▸ **WHAT IS NEEDED**
Drop all images. Then write out each line below exactly as given.

▸ **DATASET CONTENT**
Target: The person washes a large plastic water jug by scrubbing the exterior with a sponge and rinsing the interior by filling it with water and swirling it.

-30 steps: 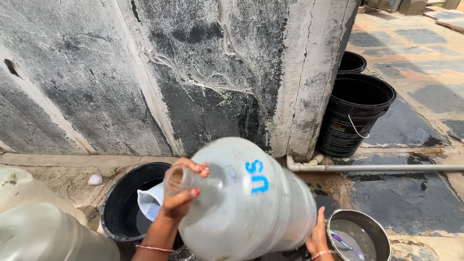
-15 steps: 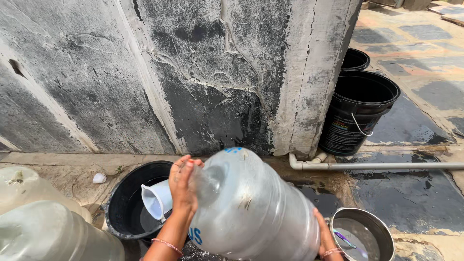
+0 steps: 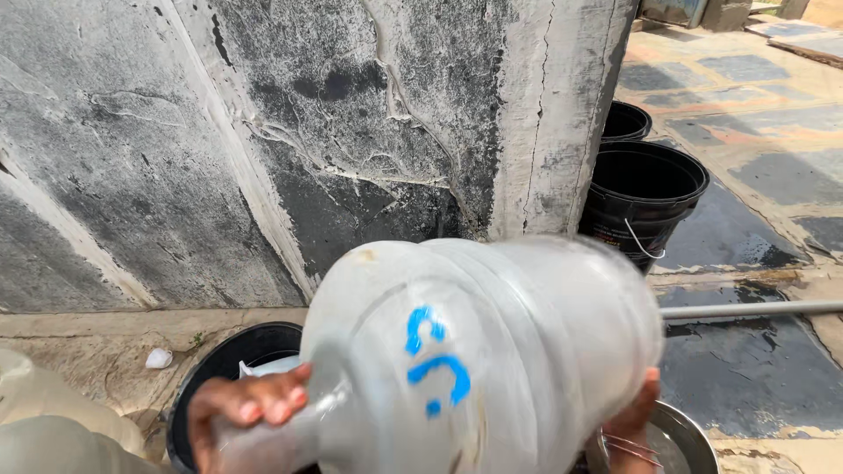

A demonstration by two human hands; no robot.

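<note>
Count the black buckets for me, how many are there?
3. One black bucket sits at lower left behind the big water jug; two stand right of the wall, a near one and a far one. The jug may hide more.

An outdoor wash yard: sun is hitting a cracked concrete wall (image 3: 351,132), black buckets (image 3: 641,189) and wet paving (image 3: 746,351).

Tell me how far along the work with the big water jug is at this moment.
Done: the jug is lifted and tipped neck-down. In hand: the left hand grips its neck over the black tub, the right hand props its base. No water visibly pouring; what's left inside cannot be told.
</note>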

▸ **RESULT OF THE TASK**
Target: The person washes a large plastic water jug by scrubbing the exterior with a sponge and rinsing the interior by filling it with water and swirling it.

-30 steps: 
-15 steps: 
+0 steps: 

A demonstration by two human hands; no robot.

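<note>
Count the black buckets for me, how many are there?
3. One black bucket sits at lower left behind the big water jug; two stand right of the wall, a near one and a far one. The jug may hide more.

An outdoor wash yard: sun is hitting a cracked concrete wall (image 3: 351,132), black buckets (image 3: 641,189) and wet paving (image 3: 746,351).

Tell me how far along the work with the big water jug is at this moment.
Done: the jug is lifted and tipped neck-down. In hand: the left hand grips its neck over the black tub, the right hand props its base. No water visibly pouring; what's left inside cannot be told.
</note>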

At this point, the answer is complete.